Macros Made Simple

Selection of nutritious foods

Many of my clients or potential clients look at me panic stricken when I mention calories and tracking food. One, two or three hours of exercise a week isn’t going to be enough if you are looking to lose weight. Exercise is essential for increasing fitness and has many many more benefits, but for weight loss a calorie deficit is king, However, for optimum results looking further into the calories consumed and breaking it down into macros will be beneficial. This sounds complicated, but this ‘macros made simple’ guide is here to help you understand. 

What are Macros?

All the food we eat has a caloric value.  A calorie is a measurement of energy. 

One kilocalorie is the amount energy required to heat one kilogram of water by one degree Celsius. 

Calories come from all types of food such as potatoes, chicken, olive oil, broccoli and wine all give us energy. However, the calories in all these foods come from different energy sources – carbohydrates, protein, fat, and alcohol. 

When we talk about Macros we are actually talking about macronutrients and the source of the energy. We look in more detail below at:

  • Protein
  • Fat
  • Carbohydrate
  • Alcohol

Protein

For both weight loss and muscle building protein is arguably the most important macronutrient. Protein is essential to the body; it contains all the amino acids that our body requires to function. Maintaining an adequate protein intake during a calorie deficit can help you to maintain muscle mass while optimising fat loss. If you are new to strength training, you may even be able to build muscle while losing fat. 

Facts about protein:

  • Contains 4 calories per gram
  • An essential macronutrient
  • Helps to maintain and build muscle mass
  • Aim for 1.2-2g of protein per kg of body weight per day

Protein rich foods to include in your diet:

  • Chicken
  • Fish such as cod or tuna
  • Eggs
  • Beans and lentils 
  • Tofu

Fat

Fat is also an essential macronutrient. Some vital vitamins and minerals require fat to metabolise in the body.  Eating a very low-fat diet is actually not ideal as it can cause vitamin deficiency. There are different types of fats, aim to eat monounsaturated and polyunsaturated fats such as olive oil, avocado, seeds, and oily fish. Avoid eating large quantities of processed foods such as cakes and biscuits. Healthy fats with more calories per gram is satiating and can actually help you avoid snacking on hyper palatable foods with a poor nutritional profile. 

Facts about fat:

  • Contains 9 calories per gram
  • Fat is essential
  • Eat more monounsaturated and polyunsaturated fats
  • Avoid trans fats
  • Aim for 25-30% fat

Carbohydrates

Carbohydrates are not actually essential; our bodies can produce the glucose it requires from protein. However, a balanced diet should include carbohydrates as it is a readily available source of energy. Some diets, such as keto, recommend cutting out carbohydrates. However, this can mean a diet too low in fibre which is important for gut health. Aim to eat complex carbohydrates and plenty of fruit and vegetables for optimum nutrition.

Fact about carbohydrates:

  • Contains 4 calories per gram
  • Carbohydrates are a non-essential macronutrient
  • Eat complex carbohydrates
  • Eat plenty of fruit and vegetables

Examples of nutritious carbohydrate food choices: 

  • Wholegrain rice
  • Wholegrain pasta
  • Rye and other grain breads
  • Potatoes
  • Fruit and vegetables

Alcohol

Often overlooked as a cause of weight gain, alcohol does indeed contain calories.
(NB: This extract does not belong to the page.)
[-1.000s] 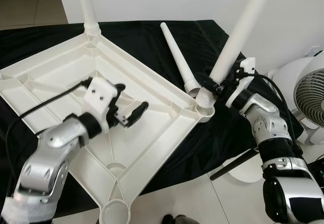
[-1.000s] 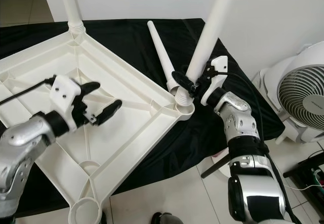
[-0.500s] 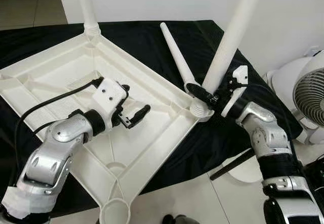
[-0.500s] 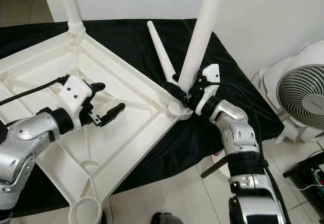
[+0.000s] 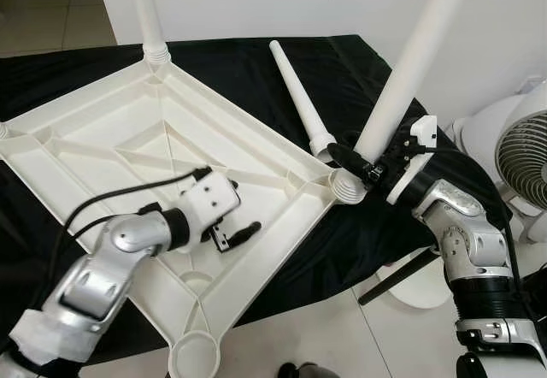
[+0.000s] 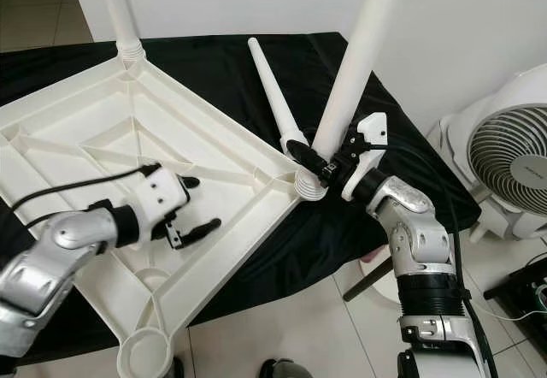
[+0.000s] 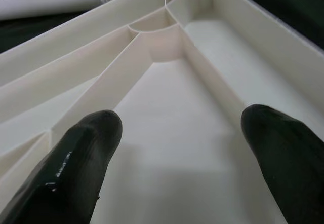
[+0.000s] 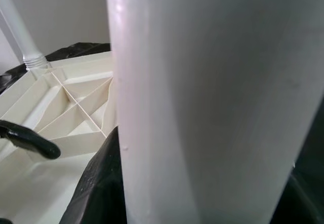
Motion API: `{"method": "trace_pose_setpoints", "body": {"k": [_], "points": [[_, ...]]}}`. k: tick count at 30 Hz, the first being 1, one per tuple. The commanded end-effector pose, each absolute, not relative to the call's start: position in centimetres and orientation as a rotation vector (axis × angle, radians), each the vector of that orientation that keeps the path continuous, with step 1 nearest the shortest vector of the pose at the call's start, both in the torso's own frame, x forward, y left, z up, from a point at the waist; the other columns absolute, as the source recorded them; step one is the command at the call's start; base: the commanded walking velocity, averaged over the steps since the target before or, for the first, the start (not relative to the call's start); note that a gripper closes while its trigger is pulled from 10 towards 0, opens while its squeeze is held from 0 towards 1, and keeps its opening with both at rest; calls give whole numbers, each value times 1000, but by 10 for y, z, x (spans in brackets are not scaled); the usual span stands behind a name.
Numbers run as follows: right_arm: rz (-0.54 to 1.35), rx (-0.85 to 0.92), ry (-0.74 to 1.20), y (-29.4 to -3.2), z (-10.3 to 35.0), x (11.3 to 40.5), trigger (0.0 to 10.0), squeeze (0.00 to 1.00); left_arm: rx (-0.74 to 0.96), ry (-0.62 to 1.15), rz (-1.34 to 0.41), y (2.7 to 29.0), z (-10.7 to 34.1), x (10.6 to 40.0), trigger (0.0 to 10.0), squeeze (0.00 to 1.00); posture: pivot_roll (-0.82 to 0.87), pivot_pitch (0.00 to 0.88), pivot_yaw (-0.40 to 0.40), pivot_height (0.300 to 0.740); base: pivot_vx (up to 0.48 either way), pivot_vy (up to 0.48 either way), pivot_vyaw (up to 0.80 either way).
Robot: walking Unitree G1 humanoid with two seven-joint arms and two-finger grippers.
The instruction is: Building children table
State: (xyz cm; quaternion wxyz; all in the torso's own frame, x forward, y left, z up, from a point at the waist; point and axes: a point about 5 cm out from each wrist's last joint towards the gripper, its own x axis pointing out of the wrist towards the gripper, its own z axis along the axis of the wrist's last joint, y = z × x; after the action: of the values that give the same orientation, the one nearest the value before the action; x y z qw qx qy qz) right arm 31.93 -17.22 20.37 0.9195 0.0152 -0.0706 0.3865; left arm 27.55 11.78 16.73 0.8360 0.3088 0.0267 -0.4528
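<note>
Right gripper: clamped around the lower end of a tall white tapered plastic table leg, just above the leg's ribbed threaded foot, which sits at the corner socket of the tabletop. The leg leans away from upright, up and toward the robot's right.

Left gripper: fingers spread and holding nothing, hovering low over the inner ribs of the upturned white plastic tabletop; the left wrist view shows both black fingertips apart above bare ribbed plastic.

Tabletop: lies underside up on a black cloth-covered surface, one corner jutting past the near edge.

Other legs: one white leg already stands in the far corner socket; a second loose white tapered leg lies flat on the cloth just beside the right-hand socket.

Step in hand: seating the held leg in its corner socket, probably by screwing or pressing it home. About half the legs look unfitted.

Next move calls for: bringing the leg square to the socket before turning or pushing, while the free gripper steadies the tabletop so it does not slide.

Containers: the round near-corner socket is empty, with no leg in it.

Nearby: a white floor fan stands off to the robot's right.
</note>
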Motion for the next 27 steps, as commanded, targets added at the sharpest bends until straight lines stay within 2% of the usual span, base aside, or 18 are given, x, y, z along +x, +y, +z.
{"method": "trace_pose_setpoints", "body": {"k": [1,6,13,19,23,27], "points": [[799,40,-164,-169,208,317,10000,0,729,141,-923,123,147,282,10000,0,103,77,-47,740,0,0,0],[809,52,-168,-166,210,316,10000,0,769,173,-856,129,140,293,10000,0,102,76,-47,740,0,0,0],[796,75,-169,-162,210,315,10000,0,899,236,-663,159,137,327,10000,0,86,50,-32,740,0,0,0],[783,98,-177,-160,211,315,10000,0,957,239,-602,173,139,342,10000,0,82,44,-22,740,0,0,0],[787,106,-179,-159,210,314,10000,0,960,227,-604,174,143,344,10000,0,80,42,-16,740,0,0,0],[788,99,-173,-159,207,311,10000,0,843,155,-675,162,157,340,10000,0,78,47,-15,740,0,0,0]]}}
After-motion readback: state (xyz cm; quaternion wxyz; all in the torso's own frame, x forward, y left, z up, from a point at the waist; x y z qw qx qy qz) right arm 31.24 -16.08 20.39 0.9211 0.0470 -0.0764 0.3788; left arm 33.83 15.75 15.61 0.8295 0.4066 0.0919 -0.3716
In fact, alcohol contains 7 calories per gram. Alcohol can of course be enjoyed as part of a balanced diet, and many professionals recommend some red wine consumption as beneficial to heart health. Track your alcohol consumption alongside other food intake, you may be surprised how many calories you are consuming in alcohol and that simply cutting down could make a huge difference to your weight loss efforts and overall health. 

Tracking Macros 

Despite trying to make macros simple, it can still be overwhelming, and tracking will not be for everyone, you can read more about the pros and cons of tracking if you’re interested . If you are willing to track calories and macros, or at least give it a go, I suggest downloading the My Fitness Pal app or Nutricheck app. Personally I use My Fitness Pal, there is a huge database of food and often you can just scan the barcode to add the food to your diary. Just check the packaging correlates with the information in the app to be sure of accuracy, but adding the food once adds it to your popular list making it easy to add again. 

If you don’t want to track, that’s fine, it’s not for everyone. Being more aware of what you are eating, and your protein intake is a great start. Aim for a serving of protein with every meal, a chicken breast, a tin of tuna, two or three eggs, even a protein shake can help you meet your goals. Add a protein yoghurt for desert with some fresh fruit instead of cake. Small changes add up to big results.